As many as one out of every 20 children with measles gets pneumonia, the most common cause of death from measles in young children.
About one child out of every 1,000 who get measles will develop encephalitis (swelling of the brain) that can lead to convulsions and can leave the child deaf or mentally retarded.
For every 1,000 children who get measles, one or two will die from it.

The statement that 1 out of 1,000 “children” who get measles will die from it is misleading. That’s because those numbers are based on the global measles problem; not measles in the United States.

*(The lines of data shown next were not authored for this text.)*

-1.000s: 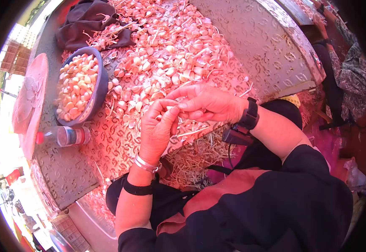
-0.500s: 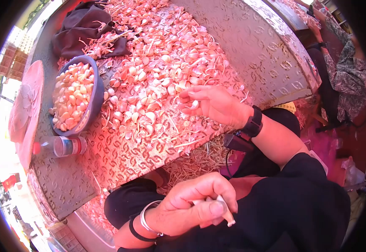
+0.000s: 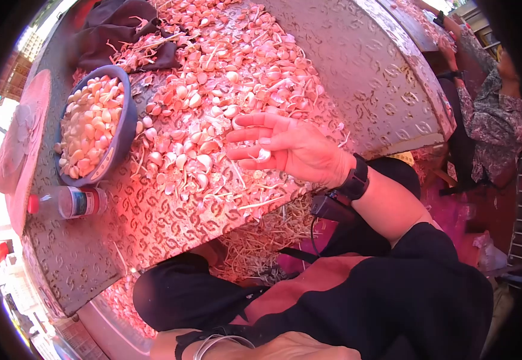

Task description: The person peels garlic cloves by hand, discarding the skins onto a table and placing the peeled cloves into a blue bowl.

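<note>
My right hand [image 3: 297, 147], a dark watch on its wrist, is palm up over the near edge of the garlic pile [image 3: 246, 90]. A pale garlic clove [image 3: 262, 155] lies against its fingers, just below the thumb tip. The other fingers are stretched toward the loose cloves. My left hand [image 3: 303, 348], with a silver bangle and a dark band, is low at the bottom edge of the view. Only its back and wrist show; its fingers, and anything in them, are hidden.
A blue bowl [image 3: 127, 123] full of peeled cloves stands left of the pile, near a plastic bottle [image 3: 83, 202] and a pink hat [image 3: 27, 147]. Dark cloth [image 3: 114, 33] lies at the back. Dry stalks [image 3: 261, 240] fill the space below the table. Another person [image 3: 492, 120] sits at right.
My left hand has dropped toward the bottom edge; the whitish piece it held is now out of sight. My right hand has shifted slightly left with its fingers more spread, the clove still in it.
</note>
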Demonstrator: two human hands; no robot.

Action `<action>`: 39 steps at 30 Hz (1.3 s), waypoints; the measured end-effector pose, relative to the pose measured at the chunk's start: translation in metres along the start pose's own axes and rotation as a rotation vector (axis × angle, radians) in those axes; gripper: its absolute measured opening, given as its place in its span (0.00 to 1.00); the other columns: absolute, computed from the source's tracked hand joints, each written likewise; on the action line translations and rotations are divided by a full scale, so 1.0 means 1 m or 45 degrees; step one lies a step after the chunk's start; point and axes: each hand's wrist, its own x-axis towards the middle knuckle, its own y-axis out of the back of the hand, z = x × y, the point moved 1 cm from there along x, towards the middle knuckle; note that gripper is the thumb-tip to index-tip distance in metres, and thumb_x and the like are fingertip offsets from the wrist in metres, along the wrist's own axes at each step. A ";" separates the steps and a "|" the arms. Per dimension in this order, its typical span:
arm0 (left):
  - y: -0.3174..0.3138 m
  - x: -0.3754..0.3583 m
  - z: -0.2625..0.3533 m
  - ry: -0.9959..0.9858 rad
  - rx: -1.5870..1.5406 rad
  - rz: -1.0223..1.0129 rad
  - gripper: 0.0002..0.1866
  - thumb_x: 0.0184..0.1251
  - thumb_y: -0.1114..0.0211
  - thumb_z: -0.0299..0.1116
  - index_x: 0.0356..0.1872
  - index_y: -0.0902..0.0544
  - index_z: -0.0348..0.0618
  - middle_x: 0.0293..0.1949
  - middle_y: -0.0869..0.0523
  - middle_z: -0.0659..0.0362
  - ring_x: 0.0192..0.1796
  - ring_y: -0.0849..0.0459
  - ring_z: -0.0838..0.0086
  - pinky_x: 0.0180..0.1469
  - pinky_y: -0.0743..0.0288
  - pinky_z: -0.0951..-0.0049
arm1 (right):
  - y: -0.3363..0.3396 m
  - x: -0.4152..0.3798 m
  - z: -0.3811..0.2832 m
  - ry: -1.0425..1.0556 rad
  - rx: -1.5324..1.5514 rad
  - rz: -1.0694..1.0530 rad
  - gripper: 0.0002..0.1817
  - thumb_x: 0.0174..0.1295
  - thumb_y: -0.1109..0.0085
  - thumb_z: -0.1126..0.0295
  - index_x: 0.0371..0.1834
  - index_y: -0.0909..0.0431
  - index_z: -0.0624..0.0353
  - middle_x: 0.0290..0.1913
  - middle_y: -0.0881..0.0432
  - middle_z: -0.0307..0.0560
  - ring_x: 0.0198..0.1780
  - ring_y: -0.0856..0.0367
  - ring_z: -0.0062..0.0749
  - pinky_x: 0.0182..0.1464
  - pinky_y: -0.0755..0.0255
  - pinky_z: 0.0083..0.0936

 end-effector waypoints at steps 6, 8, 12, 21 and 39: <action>0.051 0.016 -0.008 0.140 -0.310 0.816 0.10 0.72 0.54 0.35 0.35 0.31 0.38 0.22 0.27 0.52 0.16 0.33 0.78 0.16 0.39 0.83 | 0.006 0.005 0.002 0.143 -0.146 0.160 0.20 0.61 0.53 0.81 0.58 0.37 0.66 0.53 0.26 0.56 0.56 0.25 0.43 0.59 0.29 0.34; 0.102 0.010 -0.025 0.116 -0.547 1.091 0.10 0.72 0.56 0.35 0.35 0.29 0.42 0.26 0.27 0.55 0.20 0.30 0.76 0.14 0.43 0.84 | 0.000 0.006 0.008 0.389 -0.515 0.216 0.18 0.63 0.52 0.78 0.57 0.34 0.65 0.54 0.26 0.55 0.57 0.25 0.40 0.60 0.31 0.34; 0.145 0.010 -0.046 0.088 -0.483 1.470 0.12 0.72 0.56 0.39 0.38 0.27 0.45 0.34 0.23 0.59 0.27 0.26 0.75 0.15 0.38 0.85 | -0.029 -0.009 0.034 0.446 -1.329 -0.076 0.17 0.64 0.51 0.77 0.58 0.31 0.63 0.51 0.23 0.48 0.54 0.24 0.30 0.56 0.30 0.25; 0.164 0.005 -0.051 0.036 -0.619 1.141 0.07 0.68 0.48 0.34 0.40 0.26 0.43 0.33 0.23 0.56 0.30 0.26 0.73 0.18 0.36 0.85 | 0.017 0.002 -0.009 0.546 -1.366 0.384 0.12 0.61 0.47 0.77 0.48 0.24 0.63 0.44 0.20 0.47 0.50 0.22 0.31 0.51 0.28 0.24; 0.170 0.000 -0.043 0.161 -0.155 1.285 0.13 0.65 0.44 0.25 0.50 0.25 0.35 0.35 0.22 0.58 0.31 0.24 0.78 0.19 0.38 0.88 | 0.053 -0.003 -0.022 0.360 -1.243 0.346 0.11 0.49 0.38 0.82 0.37 0.21 0.60 0.32 0.21 0.38 0.35 0.21 0.19 0.37 0.26 0.18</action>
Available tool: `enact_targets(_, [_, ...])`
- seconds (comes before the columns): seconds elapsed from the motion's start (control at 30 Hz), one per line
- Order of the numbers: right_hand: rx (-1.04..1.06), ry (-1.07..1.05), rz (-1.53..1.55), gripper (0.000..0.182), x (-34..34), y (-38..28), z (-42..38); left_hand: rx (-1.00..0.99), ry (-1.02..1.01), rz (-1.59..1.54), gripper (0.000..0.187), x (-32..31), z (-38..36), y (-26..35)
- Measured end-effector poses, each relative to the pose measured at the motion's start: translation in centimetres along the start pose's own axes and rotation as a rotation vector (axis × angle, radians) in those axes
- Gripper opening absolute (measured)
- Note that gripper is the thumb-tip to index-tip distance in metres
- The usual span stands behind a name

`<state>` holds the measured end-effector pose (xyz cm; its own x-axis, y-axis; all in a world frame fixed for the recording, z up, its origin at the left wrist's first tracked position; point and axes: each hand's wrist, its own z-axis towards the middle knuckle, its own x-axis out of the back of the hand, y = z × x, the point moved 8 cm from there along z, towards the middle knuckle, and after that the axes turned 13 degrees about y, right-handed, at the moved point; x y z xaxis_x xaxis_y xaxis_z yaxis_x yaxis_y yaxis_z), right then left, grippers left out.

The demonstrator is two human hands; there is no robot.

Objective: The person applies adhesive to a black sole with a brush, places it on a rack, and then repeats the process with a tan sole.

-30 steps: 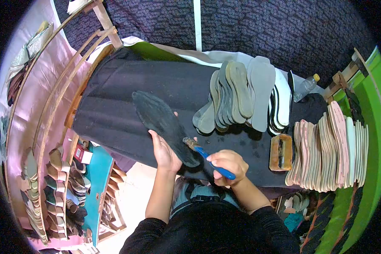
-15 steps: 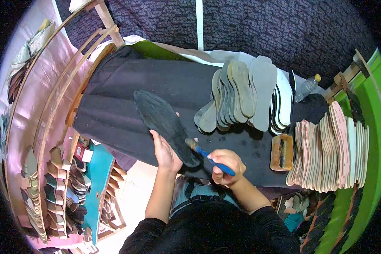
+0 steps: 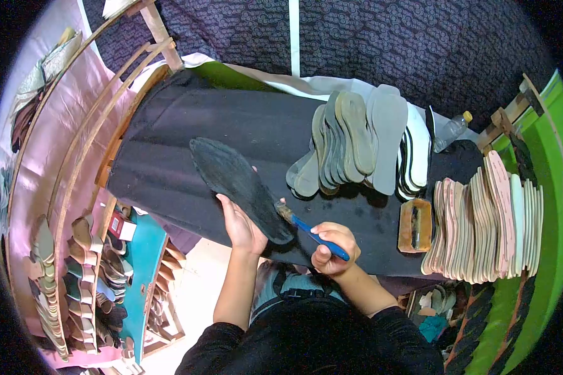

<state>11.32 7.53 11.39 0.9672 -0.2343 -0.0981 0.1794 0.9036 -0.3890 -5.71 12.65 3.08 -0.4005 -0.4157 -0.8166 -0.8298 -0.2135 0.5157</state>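
A black shoe sole lies tilted across my left hand, which holds it from below and along its near edge, fingertips showing at the far side. My right hand is closed around the blue handle of a brush. The brush's bristles touch the sole near its lower right end. To the right of the hands stands a tan open container with a dark content I cannot make out. Beyond the brush, several grey and olive insoles lie overlapped in a pile.
A dark cloth covers the table. At the right, a long row of pink and beige insoles stands packed together. A clear bottle with a yellow cap is at the back right. Racks of shoe pieces stand at the left.
The sole has shifted slightly left and down with my left hand. My right hand has moved slightly down, the brush still against the sole's lower end.
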Motion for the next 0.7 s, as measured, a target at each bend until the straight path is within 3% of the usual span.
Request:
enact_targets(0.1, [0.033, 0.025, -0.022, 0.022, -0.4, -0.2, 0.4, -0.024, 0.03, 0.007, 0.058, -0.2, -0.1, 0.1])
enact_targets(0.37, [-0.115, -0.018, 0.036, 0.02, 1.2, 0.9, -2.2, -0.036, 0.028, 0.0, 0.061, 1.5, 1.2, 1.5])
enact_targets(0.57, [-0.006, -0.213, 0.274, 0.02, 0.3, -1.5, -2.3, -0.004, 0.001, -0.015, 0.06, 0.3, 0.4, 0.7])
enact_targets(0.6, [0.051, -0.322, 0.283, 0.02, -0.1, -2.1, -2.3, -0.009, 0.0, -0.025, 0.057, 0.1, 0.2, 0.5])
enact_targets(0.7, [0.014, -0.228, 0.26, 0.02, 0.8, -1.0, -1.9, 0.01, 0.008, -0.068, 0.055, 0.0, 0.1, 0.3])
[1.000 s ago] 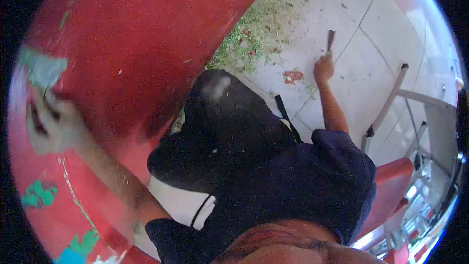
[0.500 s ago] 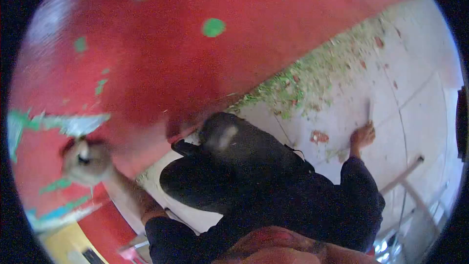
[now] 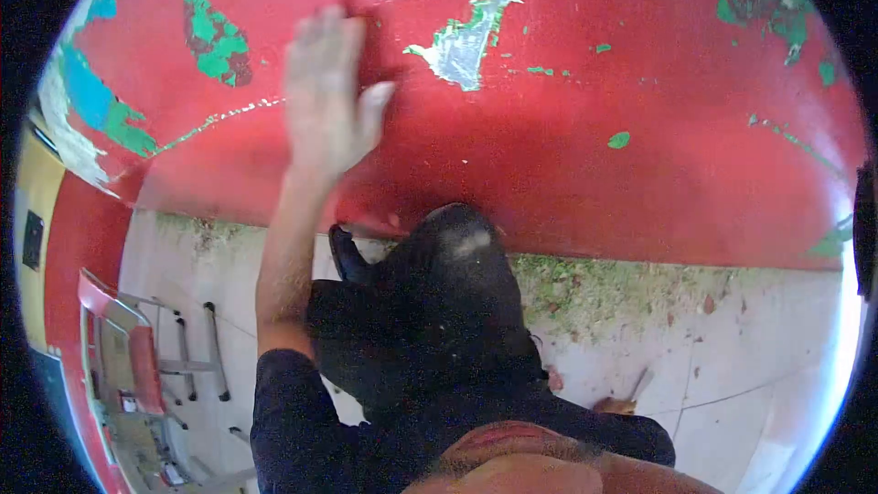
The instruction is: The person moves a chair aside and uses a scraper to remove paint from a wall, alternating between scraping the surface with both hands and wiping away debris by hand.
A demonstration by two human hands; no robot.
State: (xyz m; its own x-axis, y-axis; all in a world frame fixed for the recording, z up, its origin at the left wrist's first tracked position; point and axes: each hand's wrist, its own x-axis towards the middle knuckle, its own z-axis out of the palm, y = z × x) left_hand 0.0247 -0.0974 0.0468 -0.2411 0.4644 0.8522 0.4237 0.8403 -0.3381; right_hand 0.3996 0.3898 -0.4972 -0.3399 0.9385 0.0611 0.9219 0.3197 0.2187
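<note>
My left hand [image 3: 327,96] is raised over the red wall [image 3: 549,183], palm toward it, fingers stretched and thumb out to the side. Bare patches of peeled paint [image 3: 462,46] lie just right of it, pale in the middle with green edges. Another green patch [image 3: 217,39] shows to its left. Low at my right side, near the floor, my right hand [image 3: 615,405] is closed round a scraper [image 3: 643,384] with a thin pale blade. My sleeve hides part of that hand.
Green and red paint flakes [image 3: 604,297] litter the tiled floor [image 3: 732,402] along the wall's foot. My bent knee [image 3: 462,247] is close to the wall. Red chairs with metal legs [image 3: 142,348] stand at the left.
The view has swung left and up, bringing more wall and the chairs into sight. My left hand has moved up onto the wall, fingers extended. My right hand still holds the scraper low.
</note>
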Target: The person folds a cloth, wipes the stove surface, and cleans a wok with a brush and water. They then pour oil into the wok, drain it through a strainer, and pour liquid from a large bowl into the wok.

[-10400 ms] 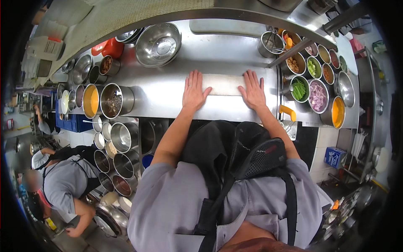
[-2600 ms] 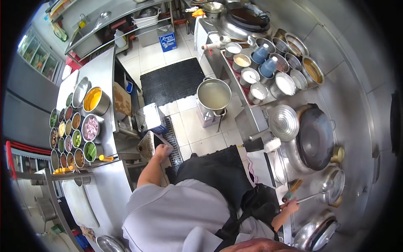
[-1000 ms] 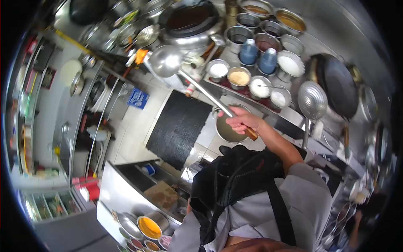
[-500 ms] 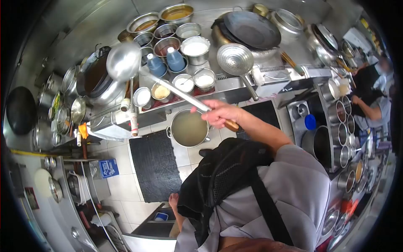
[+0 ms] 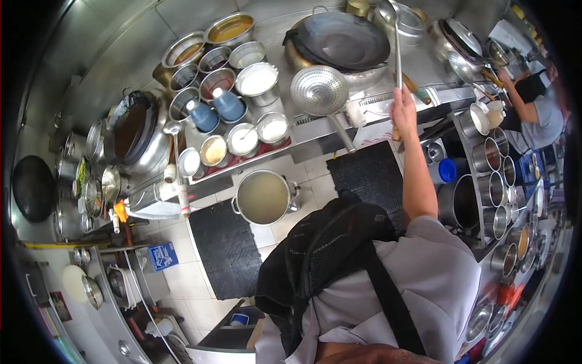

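Observation:
My right hand [image 5: 404, 115] is wrapped round the wooden-ended handle of a long metal ladle [image 5: 398, 54]. The arm stretches forward, and the ladle's bowl is at the top of the view, over a metal pot [image 5: 407, 27] at the back of the range. Left of the ladle lies a dark wok [image 5: 344, 39]. A perforated strainer [image 5: 319, 90] rests at the wok's front edge, its handle sticking out over the counter's front. Just left of my hand is a wooden-handled tool [image 5: 418, 91]. My left hand is out of view.
Metal tubs of sauces and white powder [image 5: 256, 79] crowd the counter, with two blue bottles [image 5: 229, 105] among them. A large pot of cloudy liquid [image 5: 235, 206] stands low in front. Black mats [image 5: 224, 249] cover parts of the tiled floor. Another person [image 5: 536, 115] works at the far right.
My right hand has swung right and forward with the ladle, whose bowl went from the left wok side to the back right. My left hand has left the view.

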The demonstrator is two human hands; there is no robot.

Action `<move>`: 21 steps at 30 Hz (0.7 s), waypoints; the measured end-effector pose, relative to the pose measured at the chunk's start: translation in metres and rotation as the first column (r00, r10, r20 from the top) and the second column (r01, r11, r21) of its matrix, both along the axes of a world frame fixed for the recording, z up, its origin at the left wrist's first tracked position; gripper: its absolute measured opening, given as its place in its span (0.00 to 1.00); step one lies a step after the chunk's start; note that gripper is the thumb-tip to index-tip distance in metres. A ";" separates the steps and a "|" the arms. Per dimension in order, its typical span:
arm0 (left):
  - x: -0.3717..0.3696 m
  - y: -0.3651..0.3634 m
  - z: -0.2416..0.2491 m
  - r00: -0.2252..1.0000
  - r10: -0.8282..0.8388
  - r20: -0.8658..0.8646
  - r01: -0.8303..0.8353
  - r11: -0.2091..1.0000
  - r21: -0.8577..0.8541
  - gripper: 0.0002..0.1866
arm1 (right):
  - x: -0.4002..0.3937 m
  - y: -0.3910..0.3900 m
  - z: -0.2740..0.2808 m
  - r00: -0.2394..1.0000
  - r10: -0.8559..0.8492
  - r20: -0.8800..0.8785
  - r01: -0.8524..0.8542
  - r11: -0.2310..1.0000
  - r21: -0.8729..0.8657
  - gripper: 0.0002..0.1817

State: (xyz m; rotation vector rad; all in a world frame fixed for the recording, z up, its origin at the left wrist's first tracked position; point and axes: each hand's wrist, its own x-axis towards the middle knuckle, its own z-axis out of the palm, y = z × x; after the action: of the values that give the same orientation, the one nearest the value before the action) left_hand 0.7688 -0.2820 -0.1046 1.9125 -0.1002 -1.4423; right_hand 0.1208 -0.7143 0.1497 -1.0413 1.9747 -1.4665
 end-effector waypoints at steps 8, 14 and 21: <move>-0.125 -0.134 -0.009 0.987 -0.160 0.017 0.159 0.985 0.060 0.05 | -0.267 -0.028 -0.046 0.876 0.029 -0.481 0.112 0.959 0.261 0.28; -0.221 -0.097 -0.043 0.993 -0.119 -0.003 0.118 0.975 0.188 0.06 | -0.398 -0.052 -0.104 0.755 0.273 -0.597 -0.008 0.913 0.408 0.27; -0.239 -0.097 -0.010 0.776 -0.484 0.405 0.428 0.875 0.226 0.21 | -0.455 -0.082 -0.190 0.810 0.437 -0.391 -0.306 0.884 0.353 0.28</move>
State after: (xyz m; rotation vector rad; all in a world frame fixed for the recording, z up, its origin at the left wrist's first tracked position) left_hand 0.5293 -0.3786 -0.1147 2.4135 -0.7657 -1.2794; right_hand -0.3344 -0.7962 -0.0400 -1.6511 2.0353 -0.7449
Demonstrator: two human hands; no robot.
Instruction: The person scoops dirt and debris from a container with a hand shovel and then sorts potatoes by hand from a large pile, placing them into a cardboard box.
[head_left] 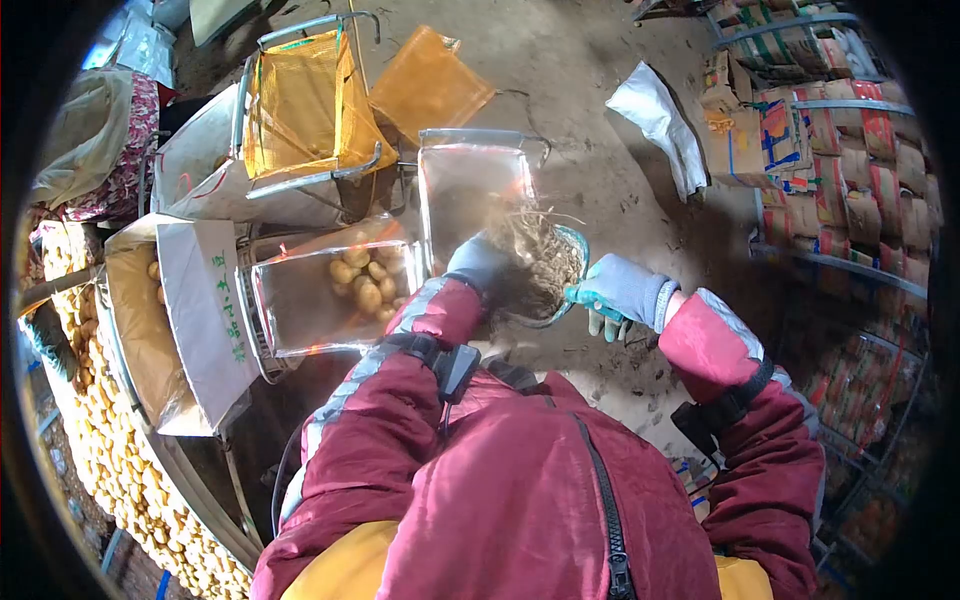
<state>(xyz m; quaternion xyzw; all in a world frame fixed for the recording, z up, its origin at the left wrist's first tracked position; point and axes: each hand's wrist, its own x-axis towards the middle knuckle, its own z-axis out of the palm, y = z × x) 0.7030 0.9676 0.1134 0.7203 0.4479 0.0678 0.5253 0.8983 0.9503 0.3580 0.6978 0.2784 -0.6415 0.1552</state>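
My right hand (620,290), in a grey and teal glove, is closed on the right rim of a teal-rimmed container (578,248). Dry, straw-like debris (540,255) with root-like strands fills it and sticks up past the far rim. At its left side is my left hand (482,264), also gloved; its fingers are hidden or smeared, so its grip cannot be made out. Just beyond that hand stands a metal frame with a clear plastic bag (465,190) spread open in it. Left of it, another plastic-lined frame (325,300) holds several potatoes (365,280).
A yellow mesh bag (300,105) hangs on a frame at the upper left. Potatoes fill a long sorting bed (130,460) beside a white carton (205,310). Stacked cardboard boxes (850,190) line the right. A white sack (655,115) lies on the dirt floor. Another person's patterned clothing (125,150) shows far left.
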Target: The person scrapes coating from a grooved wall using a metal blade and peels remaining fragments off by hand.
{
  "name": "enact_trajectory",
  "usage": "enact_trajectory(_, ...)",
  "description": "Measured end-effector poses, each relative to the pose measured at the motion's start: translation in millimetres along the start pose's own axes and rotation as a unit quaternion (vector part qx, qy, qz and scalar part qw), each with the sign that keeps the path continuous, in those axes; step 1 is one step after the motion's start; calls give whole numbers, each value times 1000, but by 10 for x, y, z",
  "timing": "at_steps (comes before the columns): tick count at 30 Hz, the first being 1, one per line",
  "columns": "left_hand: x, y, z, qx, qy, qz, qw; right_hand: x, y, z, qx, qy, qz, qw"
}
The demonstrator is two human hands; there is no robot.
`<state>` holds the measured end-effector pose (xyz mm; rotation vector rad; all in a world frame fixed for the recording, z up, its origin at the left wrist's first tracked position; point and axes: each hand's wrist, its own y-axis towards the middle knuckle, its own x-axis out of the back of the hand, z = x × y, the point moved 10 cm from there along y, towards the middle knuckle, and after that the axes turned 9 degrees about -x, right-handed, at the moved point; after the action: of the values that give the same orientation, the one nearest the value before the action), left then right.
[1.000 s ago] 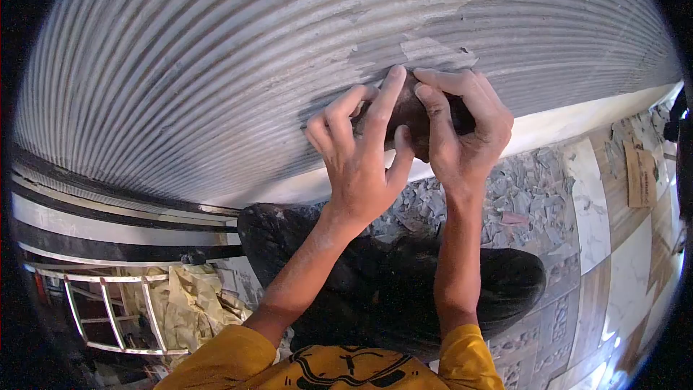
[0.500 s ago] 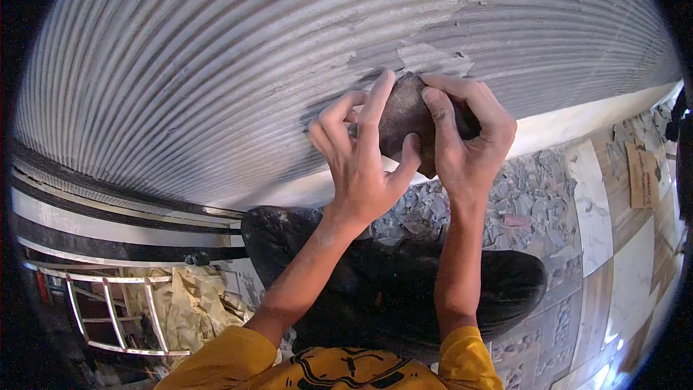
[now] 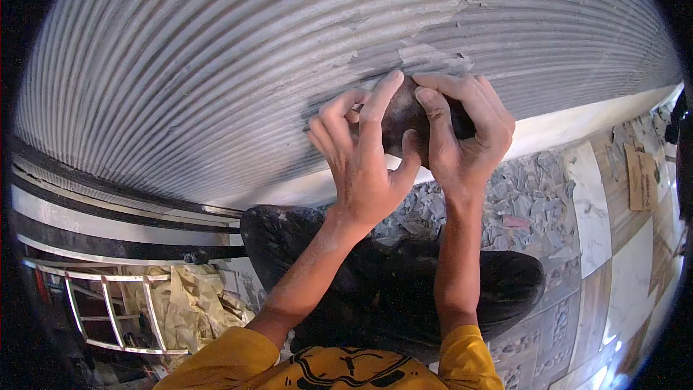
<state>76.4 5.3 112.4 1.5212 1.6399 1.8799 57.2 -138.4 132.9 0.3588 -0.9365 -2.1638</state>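
Both of my hands press a dark brown stone [image 3: 401,117] against a grey ribbed wall [image 3: 216,79]. My left hand [image 3: 364,155] holds its left side, fingers spread upward and thumb hooked under it. My right hand [image 3: 465,133] wraps over its right side, index finger across the front. The stone sits just below a patch [image 3: 426,54] where the grey coating has flaked off the ribs. Most of the stone is hidden by my fingers.
A white base strip [image 3: 563,123] runs below the wall. Grey flakes [image 3: 520,195] litter the patterned floor tiles [image 3: 613,282]. My dark trouser legs [image 3: 404,282] are folded beneath me. A metal ladder [image 3: 108,310] and crumpled paper [image 3: 191,296] lie at lower left.
The stone slid slightly down along the wall, then back up toward the flaked patch. Both hands kept their grip and moved with it.
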Motion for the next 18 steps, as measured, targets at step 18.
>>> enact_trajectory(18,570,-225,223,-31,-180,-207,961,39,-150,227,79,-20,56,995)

When I wrote the article on the Indiana “outbreak” in 2012, there was a CDC MMWR publication I used and linked to, to show how inflated the 1/1000 number was. That publication has either been moved or taken down. I will try to find it and include it here, but for now I have to leave this information without the citation (due to limited time). In the CDC’s MMWR report on measles, it stated there are approximately 20 Million cases of measles each year worldwide and of those cases, there are approximately 197,000 deaths. This appears to be where they are getting their figure of 1 or 2 deaths per 1,000 cases. The MMWR report also stated that about 1/2 of the deaths from measles occur in India. So if half of the roughly 200,000 deaths from measles occurs in India, then the rest of the world splits the remaining 100,000 deaths per year. That still sounds like a lot. And SOME of them were children – not all. So the 1 in 1,000 deaths among children statement just doesn’t make sense, unless you are talking about children in third-world countries.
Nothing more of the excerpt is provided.